Work required:
This task calls for every line of the material to be output verbatim.

Data provided:
..........

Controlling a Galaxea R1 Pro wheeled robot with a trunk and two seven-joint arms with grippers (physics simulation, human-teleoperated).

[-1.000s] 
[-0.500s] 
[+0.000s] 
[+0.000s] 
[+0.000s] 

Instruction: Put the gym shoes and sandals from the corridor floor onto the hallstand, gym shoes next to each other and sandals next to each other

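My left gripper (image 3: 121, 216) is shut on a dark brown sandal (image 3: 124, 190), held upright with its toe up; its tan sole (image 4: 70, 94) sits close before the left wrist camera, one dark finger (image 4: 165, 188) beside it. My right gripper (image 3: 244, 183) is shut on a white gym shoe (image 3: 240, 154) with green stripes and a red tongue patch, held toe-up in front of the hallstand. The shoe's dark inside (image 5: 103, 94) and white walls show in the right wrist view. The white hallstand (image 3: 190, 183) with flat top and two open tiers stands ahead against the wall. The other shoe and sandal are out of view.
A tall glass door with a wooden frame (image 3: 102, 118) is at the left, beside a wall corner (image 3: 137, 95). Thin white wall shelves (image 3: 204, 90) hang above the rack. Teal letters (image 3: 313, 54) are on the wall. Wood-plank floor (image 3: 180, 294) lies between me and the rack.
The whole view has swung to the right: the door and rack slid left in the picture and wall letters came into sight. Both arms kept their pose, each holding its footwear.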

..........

Task output:
Controlling a Galaxea R1 Pro wheeled robot with a trunk and two seven-joint arms with grippers (physics simulation, human-teleoperated).

[-1.000s] 
[-0.500s] 
[+0.000s] 
[+0.000s] 
[+0.000s] 

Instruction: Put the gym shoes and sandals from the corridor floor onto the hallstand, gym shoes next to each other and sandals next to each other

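My left gripper (image 3: 121, 216) is shut on a dark brown sandal (image 3: 124, 190), held upright with its toe up; its tan sole (image 4: 70, 94) sits close before the left wrist camera, one dark finger (image 4: 165, 188) beside it. My right gripper (image 3: 244, 183) is shut on a white gym shoe (image 3: 240, 154) with green stripes and a red tongue patch, held toe-up in front of the hallstand. The shoe's dark inside (image 5: 103, 94) and white walls show in the right wrist view. The white hallstand (image 3: 190, 183) with flat top and two open tiers stands ahead against the wall. The other shoe and sandal are out of view.
A tall glass door with a wooden frame (image 3: 102, 118) is at the left, beside a wall corner (image 3: 137, 95). Thin white wall shelves (image 3: 204, 90) hang above the rack. Teal letters (image 3: 313, 54) are on the wall. Wood-plank floor (image 3: 180, 294) lies between me and the rack.
The whole view has swung to the right: the door and rack slid left in the picture and wall letters came into sight. Both arms kept their pose, each holding its footwear.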

This exercise has been worked through to completion.